All of which was an understandable reaction to the serial mayhem that was wrought by the Bushes, Cheneys, Clintons and Obama in their adventures that a casual observer might think did nothing at all to improve the lives of its putative beneficiaries from Kabul to Tripoli.
Quite the opposite some might say. As a rule of thumb, I would suggest that bombing the bejaysus out of anywhere is rarely a good thing. At least not for whoever might happen to be sitting on that train, walking down that street, or just waking up to face the daily routine in ignorance of the fact that the fighter planes of freedom were seconds away from dumping their payload on their head – in their own best interests of course.

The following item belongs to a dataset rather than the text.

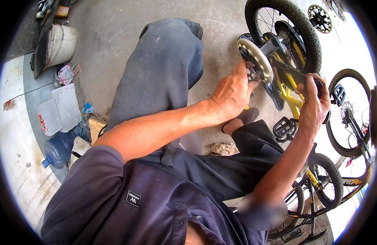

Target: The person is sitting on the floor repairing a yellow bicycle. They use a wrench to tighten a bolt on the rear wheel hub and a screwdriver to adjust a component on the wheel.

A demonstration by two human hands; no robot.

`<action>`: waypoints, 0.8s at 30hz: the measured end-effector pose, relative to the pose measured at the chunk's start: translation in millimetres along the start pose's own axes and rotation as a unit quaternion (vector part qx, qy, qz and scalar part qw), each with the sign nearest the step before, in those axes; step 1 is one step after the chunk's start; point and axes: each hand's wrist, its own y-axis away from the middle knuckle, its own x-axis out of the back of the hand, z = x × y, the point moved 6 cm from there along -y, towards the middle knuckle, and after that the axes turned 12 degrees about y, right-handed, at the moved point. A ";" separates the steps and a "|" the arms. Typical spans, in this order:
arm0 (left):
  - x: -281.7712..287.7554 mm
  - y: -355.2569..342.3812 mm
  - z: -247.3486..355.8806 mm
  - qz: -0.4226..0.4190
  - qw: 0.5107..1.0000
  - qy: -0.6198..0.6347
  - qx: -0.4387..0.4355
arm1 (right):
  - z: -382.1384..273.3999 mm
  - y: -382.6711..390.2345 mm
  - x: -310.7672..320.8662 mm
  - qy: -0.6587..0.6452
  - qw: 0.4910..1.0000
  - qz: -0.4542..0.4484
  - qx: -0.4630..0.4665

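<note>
In my left hand (233,94) is a small wheel with a pale tyre (262,61) and a black hub, which looks like a training wheel. The fingers close on its hub side and lower rim. To the right, my right hand (315,98) grips the end of a flat black bar (292,71) that runs back toward the small wheel; whether the two are joined is unclear. Both hands are in front of a yellow and black child's bicycle (294,100). Its large wheel with a knobbly black tyre (315,49) stands just beyond them.
Another small wheel (320,18) lies at the far right. More bicycles (325,179) crowd the right side, with a black pedal (284,128) near my right forearm. At left are a blue water jug (57,151), grey slabs (60,108) and a whitish bucket (62,45). A crumpled cloth (223,149) lies between my legs.
</note>
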 end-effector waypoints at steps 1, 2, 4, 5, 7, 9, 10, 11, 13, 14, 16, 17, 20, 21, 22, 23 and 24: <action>0.8 -0.2 0.3 0.006 1.000 -0.009 -0.011 | -1.4 0.2 -1.4 0.000 1.000 0.001 -0.002; 1.3 -0.4 -0.9 0.012 1.000 -0.018 -0.022 | -2.2 0.4 -2.4 0.001 1.000 0.001 -0.005; 1.2 -1.3 -4.6 0.016 0.999 -0.017 -0.033 | -3.4 0.5 -3.6 0.009 1.000 -0.001 -0.002; 0.8 -2.2 -7.2 0.014 0.999 -0.007 -0.033 | -3.8 0.6 -3.9 0.014 1.000 -0.001 -0.001; 0.6 -4.7 -11.8 0.011 0.999 0.015 -0.026 | -3.9 0.6 -4.5 0.010 1.000 -0.004 -0.001; 0.3 -6.9 -15.8 0.008 0.999 0.040 -0.013 | -3.6 0.9 -4.1 0.011 1.000 -0.002 -0.002; 1.1 -6.5 -16.2 0.013 0.998 0.051 -0.016 | -3.7 0.9 -4.2 0.012 1.000 0.000 -0.002; 2.0 -5.8 -16.3 0.017 0.998 0.062 -0.019 | -3.9 0.9 -4.2 0.012 1.000 0.001 -0.003; 2.8 -5.0 -17.7 0.014 0.995 0.095 -0.005 | -3.8 1.4 -3.3 0.013 1.000 0.006 -0.006; 3.8 -4.3 -19.1 0.006 0.993 0.116 0.012 | -3.5 1.9 -2.3 0.014 1.000 0.008 -0.009; 4.3 -1.2 -23.9 -0.011 0.985 0.161 0.054 | -2.3 2.6 0.2 0.013 1.000 0.016 -0.013; 3.8 1.3 -28.5 -0.020 0.980 0.183 0.078 | -1.7 3.0 1.5 0.012 1.000 0.020 -0.015; 5.2 4.9 -34.5 -0.040 0.970 0.205 0.121 | -0.1 4.6 6.4 0.011 1.000 0.019 -0.018; 6.9 5.1 -35.7 -0.046 0.969 0.205 0.131 | -0.5 5.5 7.6 0.013 1.000 0.020 -0.016; 7.6 5.8 -33.3 -0.071 0.951 0.257 0.158 | -1.1 6.2 8.3 0.013 1.000 0.020 -0.013; 9.1 7.5 -29.7 -0.077 0.940 0.283 0.176 | -1.8 6.9 9.1 0.014 1.000 0.021 -0.010; 9.9 9.2 -24.7 -0.084 0.927 0.309 0.194 | -1.3 7.8 10.1 0.016 1.000 0.022 -0.016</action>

So, I am not inclined any more to the belief that what is happening in Venezuela or might be about to happen in Iran or even bizarrely – or it ought to be bizarre but clearly is not should The Donald decide to smite the Danes – in Greenland is a good thing, as it might be in board games like Risk.

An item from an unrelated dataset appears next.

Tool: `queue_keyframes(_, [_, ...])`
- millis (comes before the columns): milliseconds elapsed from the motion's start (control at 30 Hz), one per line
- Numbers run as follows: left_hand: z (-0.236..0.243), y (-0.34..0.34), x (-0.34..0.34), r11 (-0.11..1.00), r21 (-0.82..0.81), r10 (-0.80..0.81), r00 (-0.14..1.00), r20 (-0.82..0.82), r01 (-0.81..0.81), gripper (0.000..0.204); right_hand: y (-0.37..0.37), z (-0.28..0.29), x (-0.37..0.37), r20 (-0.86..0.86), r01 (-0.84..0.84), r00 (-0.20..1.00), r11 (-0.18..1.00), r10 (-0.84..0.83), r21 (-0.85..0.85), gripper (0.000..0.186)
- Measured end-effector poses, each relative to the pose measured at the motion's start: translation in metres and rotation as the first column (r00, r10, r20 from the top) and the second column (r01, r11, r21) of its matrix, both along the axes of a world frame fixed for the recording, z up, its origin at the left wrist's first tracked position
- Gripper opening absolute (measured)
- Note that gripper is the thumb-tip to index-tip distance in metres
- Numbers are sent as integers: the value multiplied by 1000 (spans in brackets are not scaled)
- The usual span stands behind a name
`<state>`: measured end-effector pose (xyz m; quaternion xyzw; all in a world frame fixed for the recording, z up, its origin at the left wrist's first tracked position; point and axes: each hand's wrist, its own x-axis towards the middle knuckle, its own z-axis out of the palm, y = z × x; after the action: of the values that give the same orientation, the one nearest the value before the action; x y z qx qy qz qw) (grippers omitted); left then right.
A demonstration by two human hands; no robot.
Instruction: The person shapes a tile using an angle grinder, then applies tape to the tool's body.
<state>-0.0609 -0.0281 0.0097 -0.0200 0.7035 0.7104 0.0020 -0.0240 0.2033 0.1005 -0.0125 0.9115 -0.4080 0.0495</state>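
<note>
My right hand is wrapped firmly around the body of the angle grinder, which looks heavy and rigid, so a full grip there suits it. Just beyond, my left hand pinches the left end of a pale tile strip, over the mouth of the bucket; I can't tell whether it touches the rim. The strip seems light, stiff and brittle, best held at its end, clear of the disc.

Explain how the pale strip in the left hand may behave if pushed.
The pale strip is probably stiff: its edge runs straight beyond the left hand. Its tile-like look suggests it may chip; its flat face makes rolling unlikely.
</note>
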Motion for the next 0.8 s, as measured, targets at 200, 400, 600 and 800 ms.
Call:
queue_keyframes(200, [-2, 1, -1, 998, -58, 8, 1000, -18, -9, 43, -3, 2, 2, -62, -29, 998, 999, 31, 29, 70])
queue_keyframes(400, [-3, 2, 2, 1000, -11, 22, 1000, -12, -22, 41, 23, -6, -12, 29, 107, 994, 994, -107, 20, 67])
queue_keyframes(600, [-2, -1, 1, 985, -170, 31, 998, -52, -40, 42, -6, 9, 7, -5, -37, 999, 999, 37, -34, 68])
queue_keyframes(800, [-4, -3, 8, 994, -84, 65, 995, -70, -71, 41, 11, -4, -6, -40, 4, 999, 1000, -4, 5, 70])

And lest you imagine that I have gone all limp wristed lefty, I cite you no less an authority than Russell Kirk, the great thinker of American conservatism. A chap who denounced the Bush venture in the Gulf as a “war for an oil can,” and advised the Republican Party not to mistake Tel Aviv for the capital of the United States.
It might be forgotten now but a central appeal of Trump’s 2016 campaign was that he promised to put an end to what he described as the “randomness” of American foreign policy. He tapped into a popular view that the thousands of American soldiers lost in the “War on Terror” were pointless.

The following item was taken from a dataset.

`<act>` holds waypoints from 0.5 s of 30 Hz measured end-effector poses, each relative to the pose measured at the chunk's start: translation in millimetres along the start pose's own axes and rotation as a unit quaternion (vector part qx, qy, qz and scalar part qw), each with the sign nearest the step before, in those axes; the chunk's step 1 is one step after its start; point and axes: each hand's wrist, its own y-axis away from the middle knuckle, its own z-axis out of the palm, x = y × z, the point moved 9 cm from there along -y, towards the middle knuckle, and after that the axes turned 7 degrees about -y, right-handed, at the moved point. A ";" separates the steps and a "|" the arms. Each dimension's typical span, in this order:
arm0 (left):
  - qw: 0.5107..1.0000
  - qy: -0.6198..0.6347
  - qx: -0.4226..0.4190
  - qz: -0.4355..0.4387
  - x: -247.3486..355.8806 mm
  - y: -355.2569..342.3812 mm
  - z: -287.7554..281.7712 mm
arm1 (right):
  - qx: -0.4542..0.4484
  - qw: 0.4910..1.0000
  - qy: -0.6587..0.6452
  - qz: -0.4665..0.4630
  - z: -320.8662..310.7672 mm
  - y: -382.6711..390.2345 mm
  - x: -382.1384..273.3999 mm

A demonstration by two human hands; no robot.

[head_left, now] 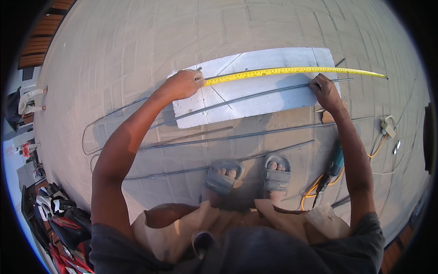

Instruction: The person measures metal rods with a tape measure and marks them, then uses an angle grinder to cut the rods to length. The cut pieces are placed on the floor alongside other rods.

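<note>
A yellow tape measure blade stretches across a white foam block and past its right edge. My left hand is closed at the blade's left end; whether the tape's case is inside it is hidden. Thin grey metal rods run under and beside the blade. Over the block's right part, my right hand is closed, its curled fingers on the nearer metal rod, just below the blade. That rod bends round in a loop at the far left. Dark lines cross the block's top.
More metal rods lie on the paved ground between the block and my sandalled feet. A teal power tool with an orange cord rests at right, near a plug connection. Motorcycles stand at lower left; people are at far left.
</note>
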 end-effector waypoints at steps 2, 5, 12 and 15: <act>1.000 0.010 0.001 -0.010 -2.0 2.4 4.7 | -0.004 1.000 -0.002 0.014 -1.0 0.4 -1.6; 1.000 0.002 0.018 -0.021 1.0 5.0 4.1 | 0.009 1.000 -0.006 -0.017 -4.3 0.0 -5.8; 0.999 0.014 0.041 -0.012 -5.4 4.7 0.6 | -0.029 0.999 -0.007 0.012 -2.4 -4.5 -7.1; 0.999 0.024 0.019 -0.008 -6.3 1.0 2.1 | -0.037 0.999 0.004 0.028 -11.2 -11.1 -17.6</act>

At the Mayflower Hotel in April 2016, he pitched an America First line. In that speech he claimed that the interventions “tore up what institutions they had and then were surprised at what we unleashed. Civil war, religious fanaticism, thousands of Americans killed and many lives horribly wasted. Many trillions of dollars were lost as a result. The vacuum was created that ISIS would fill.”
And he was right. Tens of millions of Americans agreed with him and elected him. Now it seems most of the same people think that is okay if it is their guy and not a Democrat or Rino who is in the White House.
Which begs the question as to what Trump thinks might ensue if the United States presses on with “regime change” in Venezuela or backs up his promise to take down the Ayatollahs in Iran. Or even the namby pamby liberals in Denmark intent on maintaining Greenland as a colder Woke Artic California.
Which is not to defend the comic opera Castros in Caracas or the Islamists in Teheran. If they are removed by American intervention rather than popular revolt or election, then who will replace them? That is not a proposition from Wittgenstein. The answers are there, as they were in plain sight when Trump himself called them out in 2016.
The Taliban were replaced – billions of dollars and untold lives lost and destroyed later – by the … Taliban. Ghaddafi was replaced by gangs of people traffickers and lunatics intent on turning Libya into a scene from Mad Max; Saddam by mini Saddams and gangsters, and so on and so forth.
Which vision it seems has drawn some of our own like besotted moths to the candle of Trumpist interventionism. Hard to credit but it would appear that some “Irish nationalists” appear to harbour a fantasy that the CIA might do a Allende on Micheál Martin and the Simon and install themselves like General Pinochet in Government Buildings from where the punters could be regaled with free mortgage and investment advice.
If that sounds utterly mad, then it ought to. I am at an age where my cynicism and other than sunny view of the world is mostly overcome by concern that whatever my own indifference to what might happen to Ireland or the world when I am no longer here is out balanced by the fact that it is a world in which my grandson is taking his first steps.
May God preserve him from people who think that his world being turned upside down, for whatever reason, is for his own good.